Safety And Efficacy Of Two Days Of Rush Immunotherapy Among Patients With Allergic Rhinitis And Asthma

Abstract

This study was done to assess the safety and efficacy of rush immunotherapy (RIT), and was conducted in the Allergy Centre of Kempegowda Institute of Medical Sciences Hospital & Research Centre, Bangalore, India. Twenty patients in the age group of 18-50 years were included, of which thirteen patients had allergic rhinitis, and seven patients had allergic rhinitis with asthma. All of these patients were positive for skin prick test for house dust, dust mites, tree pollens, grass pollens, and weed pollens, either singly or in combination. They received RIT as per the protocol. Among these patients, the safety of RIT was assessed based on reactions during RIT and efficacy was assessed by estimating total serum IgE and IgG at baseline, after two weeks, and after six weeks.
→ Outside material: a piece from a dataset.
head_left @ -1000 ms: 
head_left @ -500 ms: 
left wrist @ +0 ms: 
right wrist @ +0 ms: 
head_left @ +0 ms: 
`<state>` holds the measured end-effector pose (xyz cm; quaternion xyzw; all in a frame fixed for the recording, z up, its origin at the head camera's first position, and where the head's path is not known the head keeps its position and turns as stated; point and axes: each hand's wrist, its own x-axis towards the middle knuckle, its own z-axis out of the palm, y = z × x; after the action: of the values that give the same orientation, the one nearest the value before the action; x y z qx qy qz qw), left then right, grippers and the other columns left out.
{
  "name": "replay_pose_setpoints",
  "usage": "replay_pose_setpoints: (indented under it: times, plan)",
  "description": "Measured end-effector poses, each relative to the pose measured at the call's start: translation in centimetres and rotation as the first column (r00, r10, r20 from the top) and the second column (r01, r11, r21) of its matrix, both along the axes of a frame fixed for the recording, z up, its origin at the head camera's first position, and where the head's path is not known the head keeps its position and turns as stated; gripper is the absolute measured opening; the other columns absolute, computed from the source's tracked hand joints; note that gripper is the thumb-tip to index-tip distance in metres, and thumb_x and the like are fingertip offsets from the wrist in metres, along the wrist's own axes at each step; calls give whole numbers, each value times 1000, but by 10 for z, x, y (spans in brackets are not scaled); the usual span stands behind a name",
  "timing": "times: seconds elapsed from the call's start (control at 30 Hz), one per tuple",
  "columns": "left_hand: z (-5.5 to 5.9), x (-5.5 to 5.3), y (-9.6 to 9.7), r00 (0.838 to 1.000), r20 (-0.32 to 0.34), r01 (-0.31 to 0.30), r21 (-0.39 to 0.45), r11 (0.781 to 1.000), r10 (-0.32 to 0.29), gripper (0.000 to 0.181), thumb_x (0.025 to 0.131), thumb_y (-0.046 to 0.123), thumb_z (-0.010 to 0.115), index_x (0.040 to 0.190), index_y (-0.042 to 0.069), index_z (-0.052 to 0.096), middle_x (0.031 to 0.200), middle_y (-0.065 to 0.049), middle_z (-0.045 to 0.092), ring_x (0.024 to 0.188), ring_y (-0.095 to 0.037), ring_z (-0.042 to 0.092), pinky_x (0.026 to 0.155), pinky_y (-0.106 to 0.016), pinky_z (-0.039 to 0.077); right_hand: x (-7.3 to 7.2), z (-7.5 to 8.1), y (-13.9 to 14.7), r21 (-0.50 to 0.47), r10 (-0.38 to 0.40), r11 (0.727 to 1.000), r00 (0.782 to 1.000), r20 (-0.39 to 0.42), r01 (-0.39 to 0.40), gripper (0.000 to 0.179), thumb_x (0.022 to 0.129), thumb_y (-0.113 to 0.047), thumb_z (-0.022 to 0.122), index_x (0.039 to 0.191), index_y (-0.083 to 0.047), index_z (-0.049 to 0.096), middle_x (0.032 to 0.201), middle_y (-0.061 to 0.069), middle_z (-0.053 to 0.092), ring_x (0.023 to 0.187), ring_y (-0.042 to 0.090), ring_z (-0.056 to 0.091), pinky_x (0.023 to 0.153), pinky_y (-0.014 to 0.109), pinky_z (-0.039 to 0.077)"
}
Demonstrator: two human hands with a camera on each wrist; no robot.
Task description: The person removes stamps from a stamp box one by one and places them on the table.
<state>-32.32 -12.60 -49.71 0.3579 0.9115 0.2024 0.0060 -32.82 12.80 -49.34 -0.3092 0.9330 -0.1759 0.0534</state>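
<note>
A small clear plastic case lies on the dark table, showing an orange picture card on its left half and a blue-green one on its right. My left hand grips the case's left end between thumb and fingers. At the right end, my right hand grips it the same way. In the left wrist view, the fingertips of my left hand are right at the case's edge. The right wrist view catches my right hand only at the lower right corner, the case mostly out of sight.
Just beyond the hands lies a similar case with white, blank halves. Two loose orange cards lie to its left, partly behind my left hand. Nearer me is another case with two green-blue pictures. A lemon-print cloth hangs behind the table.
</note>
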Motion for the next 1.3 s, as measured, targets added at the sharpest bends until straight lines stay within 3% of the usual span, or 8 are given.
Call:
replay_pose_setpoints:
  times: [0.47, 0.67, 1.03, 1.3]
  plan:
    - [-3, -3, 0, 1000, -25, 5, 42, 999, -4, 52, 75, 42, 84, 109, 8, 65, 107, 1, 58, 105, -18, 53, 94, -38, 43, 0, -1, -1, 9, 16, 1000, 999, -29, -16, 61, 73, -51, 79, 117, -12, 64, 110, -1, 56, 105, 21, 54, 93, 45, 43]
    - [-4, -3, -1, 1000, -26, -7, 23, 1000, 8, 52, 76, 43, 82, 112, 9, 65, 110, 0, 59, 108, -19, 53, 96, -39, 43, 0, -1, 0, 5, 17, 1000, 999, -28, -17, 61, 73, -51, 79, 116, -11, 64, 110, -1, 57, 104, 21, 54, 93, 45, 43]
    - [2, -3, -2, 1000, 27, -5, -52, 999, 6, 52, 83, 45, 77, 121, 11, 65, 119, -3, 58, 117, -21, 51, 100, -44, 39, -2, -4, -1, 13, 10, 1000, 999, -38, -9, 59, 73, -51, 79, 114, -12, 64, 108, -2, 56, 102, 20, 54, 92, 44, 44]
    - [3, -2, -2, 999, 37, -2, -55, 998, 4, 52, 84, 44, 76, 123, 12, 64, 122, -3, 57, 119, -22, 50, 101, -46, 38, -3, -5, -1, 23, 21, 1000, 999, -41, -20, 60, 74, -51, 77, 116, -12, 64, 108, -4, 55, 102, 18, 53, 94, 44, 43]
Local reactions were observed in five patients, which subsided without any medication. Systemic reaction was observed only in one patient following a 9 injection on Day 2. This patient responded satisfactorily to Inj. Chlorpheniramine maleate, Inj. Hydrocortisone, and Oxygen inhalation and completed RIT. Late systemic reactions were not noted in any of the patients. Estimation of total serum IgE showed a significant reduction and total serum IgG showed a significant increase after six weeks. It was concluded that rush immunotherapy was tolerated by most patients with a systemic reaction rate comparable to conventional immunotherapy. All patients were able to reach maintenance dose months sooner than weekly schedules. With refinement of this procedure, Rush Immunotherapy may become a widely used method for desensitizing patients with inhalant allergens, and could make immunotherapy less expensive and more convenient to the patients.